Waktu itu, aku memang belum pernah menjadi presenter dalam konferensi internasional. Pengalaman paling banter hanya sebatas menjadi peserta saja dalam beberapa konferensi sejenis. Namun ada dorongan yang demikian kuat untuk mencoba jadi presenter ketika aku ikut International Interfaith Seminar di UIN Syahida beberapa waktu sebelumnya. Seorang Keynote Speaker yang bernama Somvir, P.hD dari India menyatakan yakin bahwa aku mampu menjadi presenter dalam kegiatan berskala internasional. Aku pun semakin percaya diri dan coba berperan sebagai penyaji di NIE Singapura.

Menjelang kegiatan aku coba mempersiapkan semua yang diperkirakan akan dibutuhkan saat penyajian. Makalah yang dipesan oleh panitia segera aku susun dan dikirimkan lewat e-mail. Tugas ini selesai dalam jangka waktu 10 hari. Ya…. cukup lelah juga karena belum terbiasa menulis dalam bahasa Inggris yang polanya berbeda dari pola penulisan dalam bahasa Indonesia. Aku siapkan juga pointers untuk penyajian yang kira-kira strategis untuk disampaikan.

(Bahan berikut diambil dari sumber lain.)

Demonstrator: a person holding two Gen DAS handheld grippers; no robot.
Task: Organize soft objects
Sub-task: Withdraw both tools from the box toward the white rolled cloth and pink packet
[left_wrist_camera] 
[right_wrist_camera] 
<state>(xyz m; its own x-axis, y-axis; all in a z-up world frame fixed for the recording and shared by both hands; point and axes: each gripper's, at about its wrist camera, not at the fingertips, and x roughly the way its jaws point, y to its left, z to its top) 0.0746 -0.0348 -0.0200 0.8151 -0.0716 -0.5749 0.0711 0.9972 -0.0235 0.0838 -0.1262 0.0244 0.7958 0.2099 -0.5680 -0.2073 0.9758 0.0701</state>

Makalah, abstrak, dan beberapa sofware yang diperlukan untuk penyajian akhirnya beres sekitar lima hari sebelum berangkat. Sekarang tinggal mencari dana untuk berangkat ke sana yang memang untuk presenter tidak diberikan bayaran apa-apa, kecuali fasilitas untuk akomodasi. Karenanya aku coba mencari dana ke berbagai instansi yang aku pernah mampir di sana. Waktu itu aku sebar 5 surat yang dialamatkan ke Puslitbang Depag Pusat, Fakultas Tarbiyah, UIN Bandung, dan dua penerbit buku (Alfabeta dan Rosda Karya). Hitung punya hitung ternyata dapat uang cukup lumayan hingga mencapai 6,2 juta. Hebaat juga aku pikir waktu itu. Sampai-sampai sempat ada keinginan untuk berbisnis konferensi internasional di beberapa negara agar mendapat sumbangan lain, he.. he…. Aku sadar sebenarnya mereka mau menyumbang karena aku jadi presenter, kalau hanya jadi peserta mungkin banyak yang ngak mau.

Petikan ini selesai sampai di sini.